Recorded data:
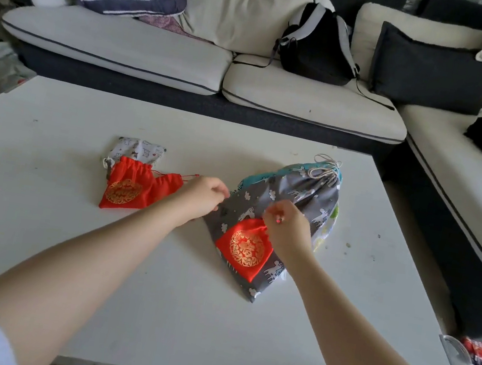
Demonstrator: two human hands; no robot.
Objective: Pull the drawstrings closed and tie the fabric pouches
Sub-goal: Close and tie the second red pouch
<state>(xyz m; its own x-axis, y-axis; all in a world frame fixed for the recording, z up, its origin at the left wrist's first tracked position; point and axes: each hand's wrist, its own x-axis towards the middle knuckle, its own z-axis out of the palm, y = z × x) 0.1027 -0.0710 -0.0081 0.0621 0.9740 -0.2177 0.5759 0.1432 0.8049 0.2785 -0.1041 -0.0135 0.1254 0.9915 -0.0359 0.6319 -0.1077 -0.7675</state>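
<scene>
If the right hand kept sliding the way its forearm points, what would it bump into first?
Probably the gathered neck of the grey patterned pouch, whose fabric the right hand already lies over. Beyond it, only bare table, though depth is hard to judge.

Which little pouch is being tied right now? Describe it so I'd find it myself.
On the white table, find the big grey animal-print bag at the right. A small red pouch with a gold round emblem lies on it, under the right hand. The other red pouches lie left, off the bag.

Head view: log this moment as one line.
left hand: pinching drawstring | right hand: pinching drawstring | red satin pouch with gold emblem: atop grey animal-print fabric bag | white table
</scene>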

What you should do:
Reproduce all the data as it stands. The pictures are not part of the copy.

Answer to this problem:
Demonstrator: two human hands; no robot.
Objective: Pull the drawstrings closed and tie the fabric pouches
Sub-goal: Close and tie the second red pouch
<state>(xyz m; its own x-axis, y-axis; all in a world frame fixed for the recording, z up, its origin at the left wrist's first tracked position; point and axes: each hand's wrist, its own x-axis towards the middle knuckle, its own z-axis out of the palm, y = z × x) 0.1027 -0.0710 -0.0081 0.0621 0.9740 -0.2177 0.5759 0.1432 0.8049 0.2785 -0.1041 -0.0135 0.1254 0.9915 -0.0359 0.6319 -0.1077 -0.7675</state>
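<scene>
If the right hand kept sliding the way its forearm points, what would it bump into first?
Probably the gathered neck of the grey patterned pouch, whose fabric the right hand already lies over. Beyond it, only bare table, though depth is hard to judge.

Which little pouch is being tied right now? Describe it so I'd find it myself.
On the white table, find the big grey animal-print bag at the right. A small red pouch with a gold round emblem lies on it, under the right hand. The other red pouches lie left, off the bag.

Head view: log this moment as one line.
left hand: pinching drawstring | right hand: pinching drawstring | red satin pouch with gold emblem: atop grey animal-print fabric bag | white table
</scene>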

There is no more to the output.